- Exercise goal:
Go through the entries below and work out how many lines include "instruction"; give only that number.

Stored dataset items
==*==

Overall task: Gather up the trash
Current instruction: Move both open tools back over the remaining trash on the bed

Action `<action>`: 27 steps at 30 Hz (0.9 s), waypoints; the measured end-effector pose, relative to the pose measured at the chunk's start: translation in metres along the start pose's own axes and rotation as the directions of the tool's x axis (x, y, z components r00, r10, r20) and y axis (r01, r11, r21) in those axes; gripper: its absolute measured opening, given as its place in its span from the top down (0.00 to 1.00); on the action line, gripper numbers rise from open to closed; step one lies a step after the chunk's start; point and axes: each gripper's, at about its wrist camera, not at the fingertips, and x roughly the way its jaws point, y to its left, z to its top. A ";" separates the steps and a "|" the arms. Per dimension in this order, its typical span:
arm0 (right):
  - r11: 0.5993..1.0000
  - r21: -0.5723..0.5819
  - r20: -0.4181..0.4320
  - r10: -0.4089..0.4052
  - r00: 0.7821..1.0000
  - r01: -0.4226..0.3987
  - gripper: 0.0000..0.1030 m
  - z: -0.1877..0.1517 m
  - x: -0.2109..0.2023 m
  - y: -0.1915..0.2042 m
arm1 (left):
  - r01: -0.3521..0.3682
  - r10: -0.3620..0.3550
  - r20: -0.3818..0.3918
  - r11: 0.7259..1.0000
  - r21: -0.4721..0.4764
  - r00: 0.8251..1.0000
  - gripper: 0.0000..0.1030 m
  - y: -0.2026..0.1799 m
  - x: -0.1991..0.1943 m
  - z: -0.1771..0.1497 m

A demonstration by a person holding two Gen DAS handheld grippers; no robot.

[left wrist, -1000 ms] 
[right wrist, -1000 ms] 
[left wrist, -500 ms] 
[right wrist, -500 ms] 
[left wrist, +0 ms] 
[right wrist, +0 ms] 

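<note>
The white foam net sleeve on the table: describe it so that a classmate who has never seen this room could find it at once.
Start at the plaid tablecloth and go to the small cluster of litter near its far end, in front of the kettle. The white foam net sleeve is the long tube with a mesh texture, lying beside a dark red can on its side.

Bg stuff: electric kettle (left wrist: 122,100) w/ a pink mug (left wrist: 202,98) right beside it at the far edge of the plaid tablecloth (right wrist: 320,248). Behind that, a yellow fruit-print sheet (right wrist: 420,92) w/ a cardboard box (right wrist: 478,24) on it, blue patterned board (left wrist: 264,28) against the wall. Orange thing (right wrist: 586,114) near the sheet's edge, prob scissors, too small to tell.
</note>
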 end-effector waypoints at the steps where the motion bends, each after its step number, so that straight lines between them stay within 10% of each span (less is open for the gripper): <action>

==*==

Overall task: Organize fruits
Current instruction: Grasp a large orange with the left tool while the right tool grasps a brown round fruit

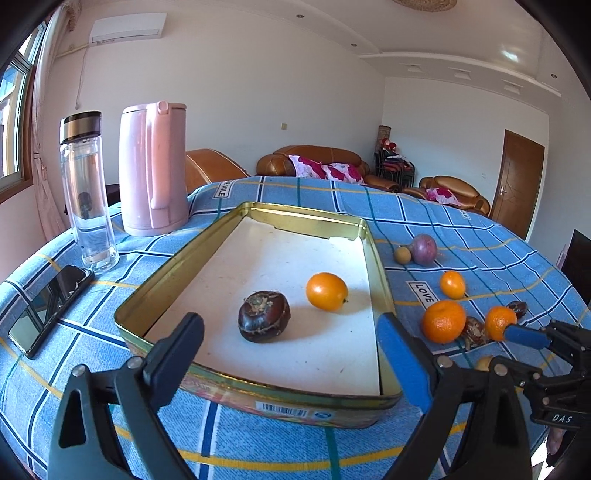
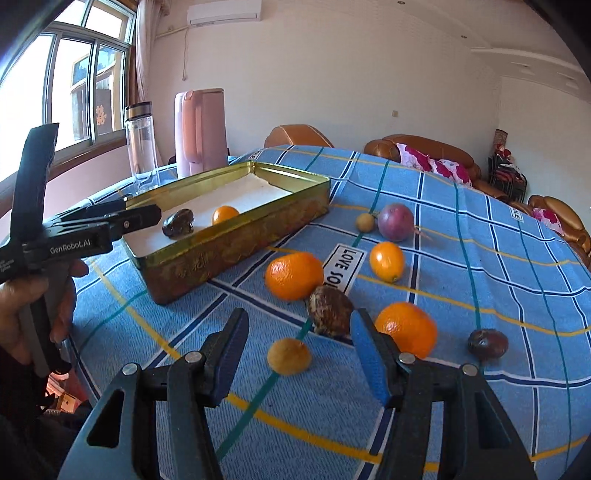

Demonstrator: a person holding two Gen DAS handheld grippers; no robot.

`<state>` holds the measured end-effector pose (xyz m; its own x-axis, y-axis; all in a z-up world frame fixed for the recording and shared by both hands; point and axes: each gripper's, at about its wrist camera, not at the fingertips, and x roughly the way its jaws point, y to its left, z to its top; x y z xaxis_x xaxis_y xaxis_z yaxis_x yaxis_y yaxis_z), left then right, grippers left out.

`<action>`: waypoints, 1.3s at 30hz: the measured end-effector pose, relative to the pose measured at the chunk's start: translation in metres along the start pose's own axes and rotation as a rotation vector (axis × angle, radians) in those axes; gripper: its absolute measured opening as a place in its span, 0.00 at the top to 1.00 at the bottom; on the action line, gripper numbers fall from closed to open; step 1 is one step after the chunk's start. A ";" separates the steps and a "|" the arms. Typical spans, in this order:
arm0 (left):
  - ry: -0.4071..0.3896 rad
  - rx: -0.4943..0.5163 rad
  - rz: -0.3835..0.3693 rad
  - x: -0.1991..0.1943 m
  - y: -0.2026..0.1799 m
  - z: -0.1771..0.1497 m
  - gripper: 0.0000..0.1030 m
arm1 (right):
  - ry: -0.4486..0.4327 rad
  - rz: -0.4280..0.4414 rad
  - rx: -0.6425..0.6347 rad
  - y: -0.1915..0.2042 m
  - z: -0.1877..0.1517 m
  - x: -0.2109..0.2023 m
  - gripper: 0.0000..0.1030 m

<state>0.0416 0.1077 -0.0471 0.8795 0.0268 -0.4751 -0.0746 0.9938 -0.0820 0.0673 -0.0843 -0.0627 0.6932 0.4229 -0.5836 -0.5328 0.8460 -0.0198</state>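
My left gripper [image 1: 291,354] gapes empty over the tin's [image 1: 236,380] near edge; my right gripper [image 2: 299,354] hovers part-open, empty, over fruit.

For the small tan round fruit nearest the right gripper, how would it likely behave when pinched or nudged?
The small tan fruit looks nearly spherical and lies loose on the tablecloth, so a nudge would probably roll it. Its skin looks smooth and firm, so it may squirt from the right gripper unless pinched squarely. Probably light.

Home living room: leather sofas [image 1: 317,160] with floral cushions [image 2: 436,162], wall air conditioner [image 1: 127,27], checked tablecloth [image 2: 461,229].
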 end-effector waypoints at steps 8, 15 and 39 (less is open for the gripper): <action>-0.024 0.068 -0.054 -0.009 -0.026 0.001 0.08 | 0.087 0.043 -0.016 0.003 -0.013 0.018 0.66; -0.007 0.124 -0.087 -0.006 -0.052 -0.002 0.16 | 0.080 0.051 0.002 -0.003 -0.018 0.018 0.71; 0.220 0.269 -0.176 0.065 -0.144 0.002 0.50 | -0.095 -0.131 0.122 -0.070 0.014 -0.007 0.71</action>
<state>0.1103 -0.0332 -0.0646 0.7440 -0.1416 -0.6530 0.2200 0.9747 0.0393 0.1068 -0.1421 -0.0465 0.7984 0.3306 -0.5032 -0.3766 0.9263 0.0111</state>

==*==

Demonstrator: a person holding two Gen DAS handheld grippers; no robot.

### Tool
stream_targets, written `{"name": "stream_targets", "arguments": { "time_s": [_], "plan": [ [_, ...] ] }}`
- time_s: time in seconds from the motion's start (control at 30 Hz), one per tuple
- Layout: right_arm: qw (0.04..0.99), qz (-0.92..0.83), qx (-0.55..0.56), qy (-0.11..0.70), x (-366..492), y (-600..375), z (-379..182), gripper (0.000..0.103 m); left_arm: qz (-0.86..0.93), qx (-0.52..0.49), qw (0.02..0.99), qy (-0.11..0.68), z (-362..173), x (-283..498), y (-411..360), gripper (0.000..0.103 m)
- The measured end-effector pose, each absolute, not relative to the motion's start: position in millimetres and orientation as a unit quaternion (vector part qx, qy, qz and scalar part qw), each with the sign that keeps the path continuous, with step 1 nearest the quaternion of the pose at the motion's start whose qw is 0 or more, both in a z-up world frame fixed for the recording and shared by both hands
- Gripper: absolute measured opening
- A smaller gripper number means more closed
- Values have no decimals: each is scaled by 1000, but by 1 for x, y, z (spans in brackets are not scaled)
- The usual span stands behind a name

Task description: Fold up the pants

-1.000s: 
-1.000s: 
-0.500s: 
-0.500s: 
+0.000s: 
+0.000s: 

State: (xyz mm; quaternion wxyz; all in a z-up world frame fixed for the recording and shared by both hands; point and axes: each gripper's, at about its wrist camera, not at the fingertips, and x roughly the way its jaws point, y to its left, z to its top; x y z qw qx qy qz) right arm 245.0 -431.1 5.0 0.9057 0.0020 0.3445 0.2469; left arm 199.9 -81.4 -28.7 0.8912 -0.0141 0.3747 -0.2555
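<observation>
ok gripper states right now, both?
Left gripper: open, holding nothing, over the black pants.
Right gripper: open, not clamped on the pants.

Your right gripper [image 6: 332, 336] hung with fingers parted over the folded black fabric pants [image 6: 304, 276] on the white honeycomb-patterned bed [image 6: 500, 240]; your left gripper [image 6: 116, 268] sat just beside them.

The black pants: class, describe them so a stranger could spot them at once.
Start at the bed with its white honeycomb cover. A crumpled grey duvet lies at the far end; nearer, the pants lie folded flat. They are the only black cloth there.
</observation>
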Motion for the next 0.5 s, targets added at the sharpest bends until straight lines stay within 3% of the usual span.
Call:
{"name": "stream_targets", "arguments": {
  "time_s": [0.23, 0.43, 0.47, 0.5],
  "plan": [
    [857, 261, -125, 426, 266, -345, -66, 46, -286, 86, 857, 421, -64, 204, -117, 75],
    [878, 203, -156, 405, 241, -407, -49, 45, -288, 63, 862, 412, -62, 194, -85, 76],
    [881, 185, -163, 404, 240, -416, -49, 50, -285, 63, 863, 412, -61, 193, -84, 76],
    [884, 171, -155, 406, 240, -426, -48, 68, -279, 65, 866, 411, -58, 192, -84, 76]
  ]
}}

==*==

- Solution to this exercise:
2